With this, shaking Mr. Campbell gratefully by the hand, and begging all English tourists to go and visit his establishment, we trotted off for Londonderry, leaving at about a mile’s distance from the town, and at the pretty lodge of St. Columb’s, a letter, which was the cause of much delightful hospitality.
St. Columb’s Chapel, the walls of which still stand picturesquely in Sir George Hill’s park, and from which that gentleman’s seat takes its name, was here since the sixth century. It is but fair to give precedence to the mention of the old abbey, which was the father, as it would seem, of the town. The approach to the latter from three quarters, certainly, by which various avenues I had occasion to see it, is always noble.
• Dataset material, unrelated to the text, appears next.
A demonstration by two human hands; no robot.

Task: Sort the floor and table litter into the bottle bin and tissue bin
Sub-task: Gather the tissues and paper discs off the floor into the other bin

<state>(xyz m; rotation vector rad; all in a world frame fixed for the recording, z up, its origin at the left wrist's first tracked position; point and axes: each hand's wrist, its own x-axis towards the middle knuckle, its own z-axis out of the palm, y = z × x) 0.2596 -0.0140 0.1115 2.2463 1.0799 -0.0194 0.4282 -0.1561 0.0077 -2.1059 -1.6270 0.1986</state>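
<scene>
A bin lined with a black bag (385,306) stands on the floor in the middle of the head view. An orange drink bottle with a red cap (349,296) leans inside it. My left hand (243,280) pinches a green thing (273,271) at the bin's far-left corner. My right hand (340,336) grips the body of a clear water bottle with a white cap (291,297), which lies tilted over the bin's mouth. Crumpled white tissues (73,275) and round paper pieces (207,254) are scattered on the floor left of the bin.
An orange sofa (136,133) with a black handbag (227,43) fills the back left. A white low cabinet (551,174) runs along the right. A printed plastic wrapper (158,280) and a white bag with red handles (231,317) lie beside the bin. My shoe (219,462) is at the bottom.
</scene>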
We had seen the spire of the cathedral peering over the hills for four miles on our way: it stands, a stalwart and handsome building, upon an eminence, round which the old-fashioned stout red houses of the town cluster, girt in with the ramparts and walls that kept out James’s soldiers of old. Quays, factories, huge red warehouses, have grown round this famous old barrier, and now stretch along the river. A couple of large steamers and other craft lay within the bridge; and, as we passed over that stout wooden edifice, stretching eleven hundred feet across the noble expanse of the Foyle, we heard along the quays a great thundering and clattering of iron-work in an enormous steam frigate which has been built in Derry, and seems to lie alongside a whole street of houses. The suburb, too, through which we passed was bustling and comfortable; and the view was not only pleasing from its natural beauties, but has a manly, thriving, honest air of prosperity, which is no bad feature, surely, for a landscape.